A unique challenge of implementing the interprofessional rotation involved coordinating different MD and NP student schedules, as each school incorporated clinical rotations differently into their overarching curriculum. Therefore, for those interested in developing similar electives, we emphasize the importance of having interprofessional faculty leadership to facilitate integration of the elective into the school curricula and clinical workplace. Joint leadership can also help model collaborative interprofessional principles and ensure that the perspectives of the two health professions learner groups are represented. Other challenges included the unanticipated schedule changes due to the pandemic and the unpredictability of the week-to-week clinical volume, which contributed to an already variable learning environment. However, we did not find strong differences in outcomes between the students who participated in one-week vs two-week rotations.

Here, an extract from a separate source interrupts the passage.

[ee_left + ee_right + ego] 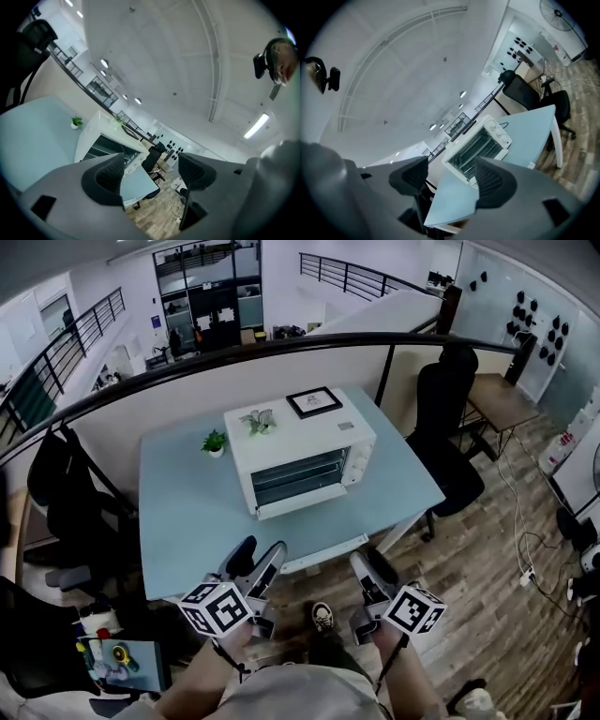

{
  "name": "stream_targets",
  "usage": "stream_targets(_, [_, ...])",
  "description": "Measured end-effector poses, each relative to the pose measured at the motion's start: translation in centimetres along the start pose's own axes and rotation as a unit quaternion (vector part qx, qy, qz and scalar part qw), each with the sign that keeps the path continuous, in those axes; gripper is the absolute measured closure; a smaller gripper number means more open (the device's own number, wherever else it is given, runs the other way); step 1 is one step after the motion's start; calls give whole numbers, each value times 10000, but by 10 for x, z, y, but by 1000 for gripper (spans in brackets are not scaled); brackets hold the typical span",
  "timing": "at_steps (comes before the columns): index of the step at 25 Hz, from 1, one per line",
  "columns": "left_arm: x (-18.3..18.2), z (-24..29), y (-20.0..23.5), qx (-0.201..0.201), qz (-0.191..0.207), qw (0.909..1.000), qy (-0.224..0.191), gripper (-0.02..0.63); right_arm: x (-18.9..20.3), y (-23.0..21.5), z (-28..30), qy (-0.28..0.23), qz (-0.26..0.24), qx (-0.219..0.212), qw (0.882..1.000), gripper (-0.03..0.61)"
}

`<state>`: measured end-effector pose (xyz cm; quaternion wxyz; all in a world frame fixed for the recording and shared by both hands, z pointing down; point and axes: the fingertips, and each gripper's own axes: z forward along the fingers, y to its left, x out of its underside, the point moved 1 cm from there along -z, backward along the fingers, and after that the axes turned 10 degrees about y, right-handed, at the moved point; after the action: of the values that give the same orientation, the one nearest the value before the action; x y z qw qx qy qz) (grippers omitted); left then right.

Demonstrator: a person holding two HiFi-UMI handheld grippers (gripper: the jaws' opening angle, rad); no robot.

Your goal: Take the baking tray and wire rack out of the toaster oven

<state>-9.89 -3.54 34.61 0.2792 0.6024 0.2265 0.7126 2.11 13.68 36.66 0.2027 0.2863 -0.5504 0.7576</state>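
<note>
Holds left tool (260, 557) and right tool (372, 568) just off the bench's (187, 521) near edge, each with jaws fairly wide apart and nothing between them. Shows the toaster oven (300, 454) standing toward the far edge, well apart from both tools, with wire rack (300, 474) bars visible inside its front; cannot make out the baking tray.

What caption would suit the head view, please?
Left claw and right claw, open, face the toaster oven on the table.

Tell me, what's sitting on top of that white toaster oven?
A black-framed picture lies on the toaster oven, with a small green plant near it. What the frame shows is too small to tell.
</note>
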Motion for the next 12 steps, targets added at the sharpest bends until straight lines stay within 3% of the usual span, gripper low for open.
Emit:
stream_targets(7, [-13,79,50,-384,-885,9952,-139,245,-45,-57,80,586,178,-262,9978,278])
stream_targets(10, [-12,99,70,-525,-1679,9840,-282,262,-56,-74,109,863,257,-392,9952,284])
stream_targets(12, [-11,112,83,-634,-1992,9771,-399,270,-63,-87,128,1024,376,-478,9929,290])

Limitations of this study include its small sample size as well as its short-term implementation and follow-up. Still, our study demonstrates that even a short clinical IPE rotation is feasible and effective, illustrating the potential of such a program in health professions education in a surgical subspecialty. We acknowledge that IPE is a lifelong process; therefore, students cannot be expected to have mastered the principles of IPP during this time. This rotation, however, most importantly succeeded in helping students recognize the value of IPP and think intentionally about how each profession can contribute to patient care, providing an essential foundation for future IPP. Surgical educators can continue to build on the framework of this curriculum and expand the design to include learners from other health professions, such as pharmacy, physical and occupational therapy, respiratory therapy, speech-language pathology, and audiology.

Conclusion

Interprofessional collaboration is essential to caring for surgical patients. To better prepare future healthcare providers for interprofessional practice, IPE can be effectively incorporated into the clinical curricula of health professions students, enhancing not only students’ clinical skills but also their knowledge and perceptions of other health professions. The IPE curriculum described in this paper can serve as a model for other surgical educators to develop workplace-based IPE to further prepare our students for interprofessional collaboration and practice.